While she’s a part of the fashion industry, she is endlessly critical of the way it treats women. Here are some highlights from a recent interview:
First, you've never suffered from an eating disorder, so why be a spokesperson for the National Eating Disorders Association?
I've never dealt with an eating disorder personally; I have friends who have. The reason I went on [Top Model] though, is because I wanted to change the fashion industry. Because it obviously affects people and they way that they view themselves. I mean, when the majority of all 9-year-old girls have been on a diet, we're doing something wrong. And so, even though I haven't been personally affected, it's obvious that the industry is affecting people and it does make women feel bad about themselves, or worse.
And it's totally unrealistic and we're setting people up for failure. And I don't think it's fair for especially children and younger girls to see the airbrushed images and think like, oh that's what I'm supposed to look like, or that's what beautiful is, because that's what the fashion industry tells them.
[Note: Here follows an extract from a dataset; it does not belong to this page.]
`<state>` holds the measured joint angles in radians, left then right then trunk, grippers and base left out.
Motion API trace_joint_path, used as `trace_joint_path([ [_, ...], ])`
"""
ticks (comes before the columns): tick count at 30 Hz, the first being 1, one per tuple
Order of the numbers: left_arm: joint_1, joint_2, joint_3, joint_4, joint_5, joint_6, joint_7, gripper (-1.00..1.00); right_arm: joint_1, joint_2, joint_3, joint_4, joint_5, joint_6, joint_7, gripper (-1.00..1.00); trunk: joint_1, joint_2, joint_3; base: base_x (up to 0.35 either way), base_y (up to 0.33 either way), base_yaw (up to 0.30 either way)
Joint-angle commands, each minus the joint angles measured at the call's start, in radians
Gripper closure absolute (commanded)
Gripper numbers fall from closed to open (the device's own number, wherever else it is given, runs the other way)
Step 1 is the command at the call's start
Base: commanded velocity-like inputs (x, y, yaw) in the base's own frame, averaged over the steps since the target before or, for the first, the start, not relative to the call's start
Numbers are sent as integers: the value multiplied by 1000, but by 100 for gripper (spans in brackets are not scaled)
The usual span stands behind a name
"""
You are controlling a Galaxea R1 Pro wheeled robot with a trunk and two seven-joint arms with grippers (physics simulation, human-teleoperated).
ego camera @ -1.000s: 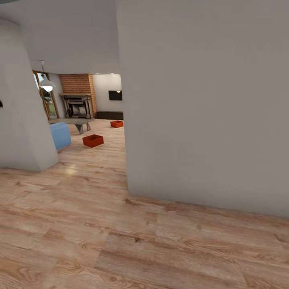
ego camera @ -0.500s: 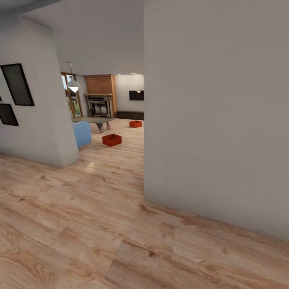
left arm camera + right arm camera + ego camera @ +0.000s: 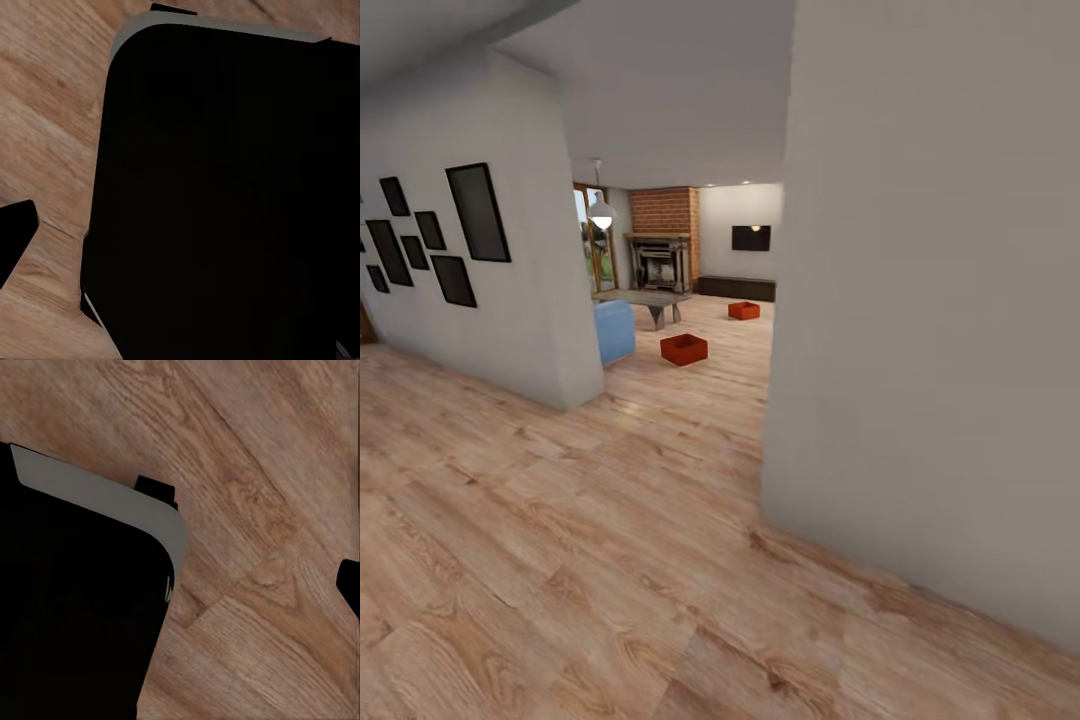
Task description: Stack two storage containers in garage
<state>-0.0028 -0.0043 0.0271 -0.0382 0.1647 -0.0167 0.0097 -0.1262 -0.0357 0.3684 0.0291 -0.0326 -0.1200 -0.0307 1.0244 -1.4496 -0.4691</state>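
Hands first: the 2 wrist views look down on a black, rounded-corner body panel (image 3: pixel 225 195) with a pale grey edge, over wood planks, with only dark slivers at the frame edges, so I cannot tell how far either hand is open or whether it carries anything.

Outward, the head view has swung since a second ago — the opening into the living room (image 3: pixel 690 300) has slid from about 10 o'clock toward 12, and a wall of black picture frames (image 3: pixel 430 240) has come in at 9 o'clock. That reads as the robot turning in toward the room, fetch not yet begun.

Both storage containers sit on the light plank floor (image 3: pixel 560 560): the nearer container (image 3: pixel 684 349) just beside the blue sofa (image 3: pixel 615 332), the farther container (image 3: pixel 743 311) past the grey low table (image 3: pixel 645 298), toward the brick fireplace (image 3: pixel 663 240). They look rigid, smooth, open-topped — red-orange plastic. A matte grey wall (image 3: pixel 930 300) fills 3 o'clock.
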Motion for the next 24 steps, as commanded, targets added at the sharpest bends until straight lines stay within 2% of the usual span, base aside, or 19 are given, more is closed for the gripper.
trace_joint_path([
  [1, 0, 0, 2, 0, 6, -2, 1, -100, -1, 0, 8, 3, -3, -6, -2, -100, 1, 0, -1, 331, 0, 300],
  [24, 0, 0, 2, 0, 6, -2, 1, -100, -1, 1, 12, 3, 3, -5, -2, -100, 1, 0, -1, 331, 0, 292],
])
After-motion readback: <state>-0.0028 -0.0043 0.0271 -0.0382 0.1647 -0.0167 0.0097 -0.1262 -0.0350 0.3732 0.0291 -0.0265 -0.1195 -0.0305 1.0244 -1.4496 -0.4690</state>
Sometimes with advocates for any kind of change, there's a lot of venom. They sort of say, "Everyone is evil, look at what they're doing!" rather educating. Where do you fall?
Well, I definitely try to offer solutions. There are companies that I don't agree with like Victoria's Secret and I tell people to boycott them and I tell people to write them letters and express their emotions. The thing is that we let the fashion industry define what beauty is and then we're putting our money into their pockets, and so we are fueling this. It's not all their fault, we are equally as responsible.
So I think it's important that you make it known. If you don't like girls who are size two with breast implants being waved around in front of your daughter and being told to them that that's what's beautiful, then don't support it. Cancel the magazines. Write them letters and say I don't want these girls in the magazine. Tell them if you're not going to put a size six, if you're not going to put a size eight, forget it.
Karl Lagerfeld two years ago was saying the only people who care about plus size are the fat mummies sitting on their couches eating crisps. Now he's shooting the plus issue for V, are you kidding? Really V, you forgot about that? I mean, it was a huge issue. And he has a Chanel line for plus girls and Crystal Renn's in it and it's so fake, it's so phony and people just jump on the bandwagon. So I think it's important to do research and be smart about the companies that you do support.
I've heard model bookers say things that made me cringe about models right in front of them. Do you think some people treat models like they're not people?
Oh yeah, models get treated like crap. Worse than anyone. We get fed last, we don't sleep, they treat you like nothing. When you think about it, everyone thinks modeling is so glamorous, but you don't get to say what you wear, you don't get to say how you look, what your hair color is, what length it is, where you live, what you do — you have no voice at all. And the bookers — because I was a straight-size model growing up in high school, and my hips were always one inch too big — and, yeah, you have 45-year-old men saying, "You're too fat." You're a teenage girl. It's really disgusting. It's an awful industry and, yeah, there is no soul in modeling.
A lot of what we hear from straight size models is "I'm naturally thin, don't get on my case about it." True?
The majority of girls who do runway shows are 16 and under. Agencies and designers look for girls who haven't hit puberty yet and so we ship these girls in from Russia and Brazil and they're 14 and they don't speak English and these are the girls that I go to castings with. That's fine, they're all great and young and "naturally skinny," when they're 14 — most people are. But then once they hit puberty, 16 and 17, they have to do drugs, they're doing cocaine, they're smoking cigarettes all day every day, they're doing the lemonade cleanse because if they don't then they get shipped back to wherever they came from, and that's just how the industry works.
A lot of girls get depressed, some girls commit suicide, some girls starve to death, literally, and we kind of just don't pay attention to it in the industry. We don't really talk about it, but it's very common.
I lived in a model apartment with all straight [size] models. One of the girls was on the lemonade cleanse for, I think, three weeks and her skin broke out all over in boils. But she was working in Paris every weekend and that's all that mattered to her. And does the agency say anything? They're not worried she's too skinny, they're worried she looks nasty because she has boils.
But if you were going back to a country where you had nothing, and you were one of many brothers and sisters, and you lived in New York for a few years and they were going to just ship you back — of course you would do what you had to do. It's not necessarily the girls' fault, it's not going anywhere good for them, either. There's no happy ending to any of the stories.
The modeling industry is notorious for being a terrible place for women to work, and this interview confirms it. Change needs to happen, and we’re glad Whitney is leading the way!